Endotracheal tube cuff pressure alteration after changes in position in patients under mechanical ventilation

Armando Carlos Franco de Godoy, Ronan José Vieira, Eduardo Mello De Capitani, Armando Carlos Franco de Godoy, Ronan José Vieira, Eduardo Mello De Capitani

Abstract

Objective: The purpose of this study was to investigate endotracheal tube cuff pressure (Pcuff) alteration in patients under mechanical ventilation after changes in position.

Methods: All selected patients were initially placed in the 35 degrees semi-Fowler position, with Pcuff adjusted to 20 mmHg, and randomly divided into two groups. Group A, in which patients were moved to the lateral decubitus position, facing away from the ventilator (measurement designated Pcuff A1), returned to the initial position (measurement designated Pcuff A2), moved to a lateral decubitus position, facing the ventilator (measurement designated Pcuff A3) and then returned to the initial position (measurement designated Pcuff A4); and Group B, in which patients were moved to the lateral decubitus position, facing the ventilator (measurement designated Pcuff B1), returned to the initial position (measurement designated Pcuff B2), moved to the lateral decubitus position; facing away from the ventilator (measurement designated Pcuff B3) and then returned to the initial position (measurement designated Pcuff B4).
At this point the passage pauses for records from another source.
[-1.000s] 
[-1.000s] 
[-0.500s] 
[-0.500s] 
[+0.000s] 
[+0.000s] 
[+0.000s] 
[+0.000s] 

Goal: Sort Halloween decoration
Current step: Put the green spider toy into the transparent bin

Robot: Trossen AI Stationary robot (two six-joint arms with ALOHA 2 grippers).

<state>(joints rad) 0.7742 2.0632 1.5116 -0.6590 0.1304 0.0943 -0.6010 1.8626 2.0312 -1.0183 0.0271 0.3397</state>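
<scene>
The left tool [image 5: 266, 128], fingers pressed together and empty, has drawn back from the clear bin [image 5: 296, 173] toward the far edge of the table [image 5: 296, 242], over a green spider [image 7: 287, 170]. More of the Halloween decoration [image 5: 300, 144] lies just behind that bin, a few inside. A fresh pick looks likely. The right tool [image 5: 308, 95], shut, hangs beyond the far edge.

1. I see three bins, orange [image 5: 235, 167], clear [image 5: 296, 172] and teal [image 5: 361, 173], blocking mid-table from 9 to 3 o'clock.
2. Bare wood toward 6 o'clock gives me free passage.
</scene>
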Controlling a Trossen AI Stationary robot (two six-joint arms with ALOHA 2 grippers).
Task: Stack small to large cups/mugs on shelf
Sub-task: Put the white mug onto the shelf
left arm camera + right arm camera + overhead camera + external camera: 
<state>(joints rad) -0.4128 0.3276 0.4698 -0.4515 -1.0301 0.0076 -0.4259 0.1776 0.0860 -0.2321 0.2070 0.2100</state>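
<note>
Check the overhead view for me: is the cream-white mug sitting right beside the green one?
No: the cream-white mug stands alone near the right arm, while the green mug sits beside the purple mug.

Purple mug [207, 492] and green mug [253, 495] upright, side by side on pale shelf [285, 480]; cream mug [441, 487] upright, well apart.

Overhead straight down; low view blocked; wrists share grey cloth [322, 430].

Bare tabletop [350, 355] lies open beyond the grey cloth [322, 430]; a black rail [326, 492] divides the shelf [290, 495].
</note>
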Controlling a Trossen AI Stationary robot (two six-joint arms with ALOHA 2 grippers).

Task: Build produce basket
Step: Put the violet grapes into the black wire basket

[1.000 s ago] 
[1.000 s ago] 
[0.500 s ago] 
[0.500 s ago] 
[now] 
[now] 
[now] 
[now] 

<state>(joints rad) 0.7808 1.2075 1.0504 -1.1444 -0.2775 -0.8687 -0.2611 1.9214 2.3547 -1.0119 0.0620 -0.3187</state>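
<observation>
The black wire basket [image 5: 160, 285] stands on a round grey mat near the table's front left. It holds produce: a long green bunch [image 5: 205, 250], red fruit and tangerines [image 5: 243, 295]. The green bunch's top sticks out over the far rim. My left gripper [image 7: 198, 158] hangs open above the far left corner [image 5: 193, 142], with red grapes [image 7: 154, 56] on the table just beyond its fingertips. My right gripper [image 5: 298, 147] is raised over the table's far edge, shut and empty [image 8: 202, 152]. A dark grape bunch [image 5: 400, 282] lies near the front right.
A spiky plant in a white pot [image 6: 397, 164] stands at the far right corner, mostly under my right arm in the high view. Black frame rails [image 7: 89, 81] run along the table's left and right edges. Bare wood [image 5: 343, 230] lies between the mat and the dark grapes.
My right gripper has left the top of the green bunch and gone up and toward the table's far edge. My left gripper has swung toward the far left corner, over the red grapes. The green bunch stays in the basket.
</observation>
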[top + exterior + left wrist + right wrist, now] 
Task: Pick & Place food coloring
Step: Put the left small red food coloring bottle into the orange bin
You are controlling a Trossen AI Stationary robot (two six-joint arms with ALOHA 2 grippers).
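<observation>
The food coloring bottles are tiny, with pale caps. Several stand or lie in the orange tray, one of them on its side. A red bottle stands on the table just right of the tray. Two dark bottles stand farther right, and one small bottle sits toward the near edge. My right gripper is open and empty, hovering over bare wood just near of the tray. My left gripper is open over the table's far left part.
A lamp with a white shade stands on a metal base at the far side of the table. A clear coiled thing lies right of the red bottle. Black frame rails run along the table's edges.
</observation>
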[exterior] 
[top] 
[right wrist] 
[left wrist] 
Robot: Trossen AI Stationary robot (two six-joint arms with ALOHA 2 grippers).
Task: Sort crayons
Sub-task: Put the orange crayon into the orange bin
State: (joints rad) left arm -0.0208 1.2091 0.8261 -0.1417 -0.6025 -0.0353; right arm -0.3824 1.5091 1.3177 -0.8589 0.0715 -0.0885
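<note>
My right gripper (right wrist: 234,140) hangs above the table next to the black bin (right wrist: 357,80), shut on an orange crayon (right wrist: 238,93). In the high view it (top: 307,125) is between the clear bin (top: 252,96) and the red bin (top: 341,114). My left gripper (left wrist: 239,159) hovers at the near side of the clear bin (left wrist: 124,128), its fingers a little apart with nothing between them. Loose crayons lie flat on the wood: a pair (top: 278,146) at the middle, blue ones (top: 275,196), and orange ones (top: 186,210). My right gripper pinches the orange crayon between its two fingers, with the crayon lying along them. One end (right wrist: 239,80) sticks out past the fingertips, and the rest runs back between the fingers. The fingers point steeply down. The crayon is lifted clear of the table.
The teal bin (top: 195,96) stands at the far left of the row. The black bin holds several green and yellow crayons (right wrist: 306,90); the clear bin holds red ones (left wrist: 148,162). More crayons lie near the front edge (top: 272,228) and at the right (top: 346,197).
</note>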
Results: The study comprised 70 patients, 31 allocated to group A and 39 allocated to group B. Values >22 mmHg were observed in 142(50.7%) of the 280 Pcuff measurements taken, and values <18 mmHg were observed in 14 (5%). When moved from the 35 degrees semi-Fowler position to the lateral decubitus position, facing away from the ventilator, 58 (82.2%) of the patients presented mean Pcuff values in the higher range (>22 mmHg).

Conclusions: Changes in body position can cause significant Pcuff variations in patients under mechanical ventilation.